Delegates also tackled the impact from a 2018 Supreme Court ruling that, in effect, resulted in the elimination of a 72-year standard requiring administrative law judges (ALJs) who decide Medicare and Medicaid coverage appeals to have at least 7 years’ experience in relevant areas of law and to have passed an examination.
It prompted former President Donald Trump to issue an executive order that relaxed those standards. ALJs now need only have a law license and to have been appointed to a federal agency “by the temporary, politically appointed agency head,” the resolution said. That change has resulted in a politicization of the ALJ service.

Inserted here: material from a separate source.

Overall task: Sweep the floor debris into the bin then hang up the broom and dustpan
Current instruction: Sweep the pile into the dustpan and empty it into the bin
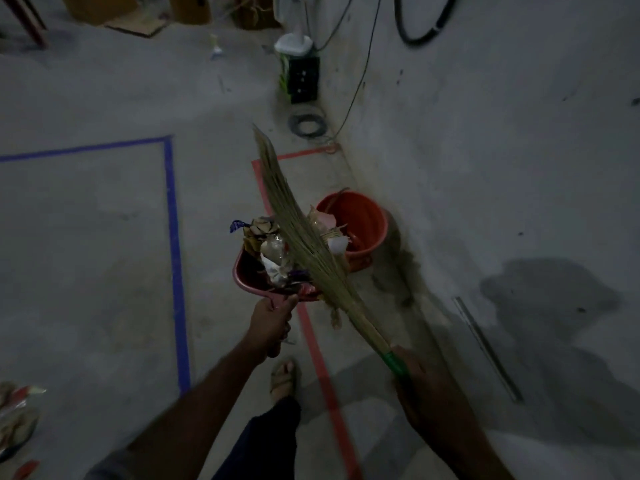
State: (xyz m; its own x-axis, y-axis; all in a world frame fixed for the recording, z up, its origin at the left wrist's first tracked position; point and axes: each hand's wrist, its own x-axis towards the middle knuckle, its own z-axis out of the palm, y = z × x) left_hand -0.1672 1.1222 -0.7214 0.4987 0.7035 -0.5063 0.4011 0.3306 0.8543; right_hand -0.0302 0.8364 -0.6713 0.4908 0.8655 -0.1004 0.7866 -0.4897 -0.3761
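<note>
Left hand [269, 323]: fingers wrapped round the handle of the red dustpan [254, 277], which is held off the floor and heaped with debris [273, 247] of wrappers and paper scraps. Broom [304, 244]: bristles laid across the heap, long axis running from lower right up to upper left. Right hand [420, 386]: closed round the green broom grip. Orange bin [356, 223]: stood against the wall, just right of and beyond the pan's open lip, partly overlapped by the load. Pan judged not yet tipped; the dump is best made forward-right, the left hand being nearer the bin.
</note>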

Tosha Wetterneck, MD, of the Wisconsin Medical Society, who spoke as an individual, said she routinely attends ALJ hearings on whether patients’ denied claims should be overturned. “It’s important to have a judge who knows what they’re doing in these cases, so that the Medicare patient actually gets what they deserve out of these hearings,” she said.
Additional topics garnering attention included physicians’ opposition to policies that prohibit hospitalized patients with opioid use disorder from accessing post-acute care beds, which leads to longer and unnecessary acute care stays. AMA delegates also expressed support for more “age-friendliness” in smartphone apps and patient portals — for example, apps and portals could use larger font sizes that would encourage seniors to try them.
All the issues will be assessed for a vote by the full House in the coming days.
Cheryl Clark has been a medical & science journalist for more than three decades.